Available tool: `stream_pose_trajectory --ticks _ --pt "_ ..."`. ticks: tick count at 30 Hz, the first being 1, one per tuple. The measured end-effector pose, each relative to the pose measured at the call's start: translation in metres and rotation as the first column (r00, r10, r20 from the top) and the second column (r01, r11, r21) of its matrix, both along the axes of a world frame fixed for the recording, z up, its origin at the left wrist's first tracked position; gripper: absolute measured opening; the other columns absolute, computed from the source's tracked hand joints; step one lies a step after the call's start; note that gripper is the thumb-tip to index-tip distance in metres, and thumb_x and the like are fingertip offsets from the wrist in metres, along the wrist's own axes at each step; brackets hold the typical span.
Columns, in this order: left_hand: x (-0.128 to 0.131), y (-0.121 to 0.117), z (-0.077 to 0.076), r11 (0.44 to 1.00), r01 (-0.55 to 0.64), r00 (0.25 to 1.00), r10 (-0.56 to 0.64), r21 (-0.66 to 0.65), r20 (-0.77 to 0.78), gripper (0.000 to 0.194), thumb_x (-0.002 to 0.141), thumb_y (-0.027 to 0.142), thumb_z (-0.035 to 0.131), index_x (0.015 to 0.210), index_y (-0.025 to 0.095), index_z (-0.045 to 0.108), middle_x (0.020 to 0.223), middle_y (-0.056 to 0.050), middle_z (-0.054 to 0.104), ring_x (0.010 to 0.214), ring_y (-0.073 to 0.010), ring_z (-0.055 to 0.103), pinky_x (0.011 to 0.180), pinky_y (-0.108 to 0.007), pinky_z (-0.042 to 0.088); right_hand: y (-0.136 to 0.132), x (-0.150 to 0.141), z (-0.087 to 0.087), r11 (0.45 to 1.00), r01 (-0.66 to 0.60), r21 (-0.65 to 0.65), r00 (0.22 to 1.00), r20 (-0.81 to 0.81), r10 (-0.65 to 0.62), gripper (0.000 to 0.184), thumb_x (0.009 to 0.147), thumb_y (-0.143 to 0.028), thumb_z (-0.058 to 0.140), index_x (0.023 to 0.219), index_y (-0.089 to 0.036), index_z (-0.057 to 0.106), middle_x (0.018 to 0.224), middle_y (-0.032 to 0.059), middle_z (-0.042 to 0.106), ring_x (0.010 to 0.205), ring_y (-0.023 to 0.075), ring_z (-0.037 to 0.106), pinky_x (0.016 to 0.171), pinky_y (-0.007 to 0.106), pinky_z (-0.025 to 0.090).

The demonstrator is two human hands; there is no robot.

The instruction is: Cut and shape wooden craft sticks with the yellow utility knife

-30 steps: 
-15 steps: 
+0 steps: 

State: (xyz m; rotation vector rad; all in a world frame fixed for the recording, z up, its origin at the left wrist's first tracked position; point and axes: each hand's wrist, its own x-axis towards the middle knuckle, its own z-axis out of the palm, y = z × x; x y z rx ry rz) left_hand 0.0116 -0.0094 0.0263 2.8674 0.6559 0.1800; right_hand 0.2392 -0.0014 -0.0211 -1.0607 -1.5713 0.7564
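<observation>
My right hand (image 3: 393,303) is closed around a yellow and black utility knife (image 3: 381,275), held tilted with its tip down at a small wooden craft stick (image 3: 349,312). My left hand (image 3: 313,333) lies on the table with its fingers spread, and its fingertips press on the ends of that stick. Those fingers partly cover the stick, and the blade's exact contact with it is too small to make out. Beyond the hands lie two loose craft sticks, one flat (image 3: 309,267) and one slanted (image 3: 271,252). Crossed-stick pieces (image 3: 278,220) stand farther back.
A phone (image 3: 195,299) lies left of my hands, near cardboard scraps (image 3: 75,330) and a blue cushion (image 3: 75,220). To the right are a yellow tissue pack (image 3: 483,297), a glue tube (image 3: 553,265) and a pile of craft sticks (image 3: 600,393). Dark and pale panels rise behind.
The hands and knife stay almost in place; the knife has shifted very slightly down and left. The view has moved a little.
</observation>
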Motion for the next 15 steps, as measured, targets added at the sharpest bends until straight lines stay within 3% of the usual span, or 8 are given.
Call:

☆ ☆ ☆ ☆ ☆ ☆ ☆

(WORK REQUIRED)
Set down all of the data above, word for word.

(TASK ANSWER)
Available tool: `stream_pose_trajectory --ticks _ --pt "_ ..."`. ticks: tick count at 30 Hz, the first being 1, one per tuple. The measured end-effector pose, each relative to the pose measured at the call's start: translation in metres and rotation as the first column (r00, r10, r20 from the top) and the second column (r01, r11, r21) of its matrix, both along the axes of a world frame fixed for the recording, z up, its origin at the left wrist's first tracked position; gripper: absolute measured opening; the other columns absolute, computed from the source's tracked hand joints; step one lies a step after the call's start; note that gripper is the thumb-tip to index-tip distance in metres, and thumb_x and the like are fingertip offsets from the wrist in metres, along the wrist's own axes at each step; brackets hold the typical span.
Columns, in this order: left_hand: x (-0.128 to 0.131), y (-0.121 to 0.117), z (-0.077 to 0.076), r11 (0.44 to 1.00), r01 (-0.55 to 0.64), r00 (0.25 to 1.00), r10 (-0.56 to 0.64), r21 (-0.66 to 0.65), r20 (-0.77 to 0.78), gripper (0.000 to 0.194), thumb_x (-0.002 to 0.141), thumb_y (-0.027 to 0.142), thumb_z (-0.035 to 0.131), index_x (0.015 to 0.210), index_y (-0.025 to 0.095), index_z (-0.045 to 0.108), middle_x (0.020 to 0.223), middle_y (-0.056 to 0.050), middle_z (-0.054 to 0.104), ring_x (0.010 to 0.214), ring_y (-0.073 to 0.010), ring_z (-0.055 to 0.103), pinky_x (0.011 to 0.180), pinky_y (-0.108 to 0.007), pinky_z (-0.042 to 0.088); right_hand: y (-0.136 to 0.132), x (-0.150 to 0.141), z (-0.087 to 0.087), r11 (0.45 to 1.00), r01 (-0.66 to 0.60), r21 (-0.65 to 0.65), r00 (0.22 to 1.00), r20 (-0.81 to 0.81), r10 (-0.65 to 0.62), gripper (0.000 to 0.184), thumb_x (0.009 to 0.147), thumb_y (-0.143 to 0.028), thumb_z (-0.058 to 0.140), index_x (0.023 to 0.219), index_y (-0.089 to 0.036), index_z (-0.057 to 0.106), middle_x (0.018 to 0.224), middle_y (-0.032 to 0.059), middle_z (-0.042 to 0.106), ring_x (0.010 to 0.205), ring_y (-0.023 to 0.075), ring_z (-0.037 to 0.106), pinky_x (0.016 to 0.171), pinky_y (-0.007 to 0.106), pinky_z (-0.025 to 0.090).

The demonstrator is two human hands; there is no robot.

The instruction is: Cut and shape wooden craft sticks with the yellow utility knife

-30 steps: 
-15 steps: 
+0 steps: 

State: (xyz m; rotation vector rad; all in a world frame fixed for the recording, z up, its origin at the left wrist's first tracked position; point and axes: each hand's wrist, its own x-axis towards the middle knuckle, its own z-axis out of the palm, y = z × x; x y z rx ry rz) left_hand 0.0116 -0.0094 0.0263 2.8674 0.6559 0.1800; right_hand 0.2392 -0.0014 -0.0211 -1.0607 -1.5713 0.7564
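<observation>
My right hand (image 3: 393,303) is closed around a yellow and black utility knife (image 3: 381,275), held tilted with its tip down at a small wooden craft stick (image 3: 349,312). My left hand (image 3: 313,333) lies on the table with its fingers spread, and its fingertips press on the ends of that stick. Those fingers partly cover the stick, and the blade's exact contact with it is too small to make out. Beyond the hands lie two loose craft sticks, one flat (image 3: 309,267) and one slanted (image 3: 271,252). Crossed-stick pieces (image 3: 278,220) stand farther back.
A phone (image 3: 195,299) lies left of my hands, near cardboard scraps (image 3: 75,330) and a blue cushion (image 3: 75,220). To the right are a yellow tissue pack (image 3: 483,297), a glue tube (image 3: 553,265) and a pile of craft sticks (image 3: 600,393). Dark and pale panels rise behind.
The hands and knife stay almost in place; the knife has shifted very slightly down and left. The view has moved a little.
</observation>
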Motion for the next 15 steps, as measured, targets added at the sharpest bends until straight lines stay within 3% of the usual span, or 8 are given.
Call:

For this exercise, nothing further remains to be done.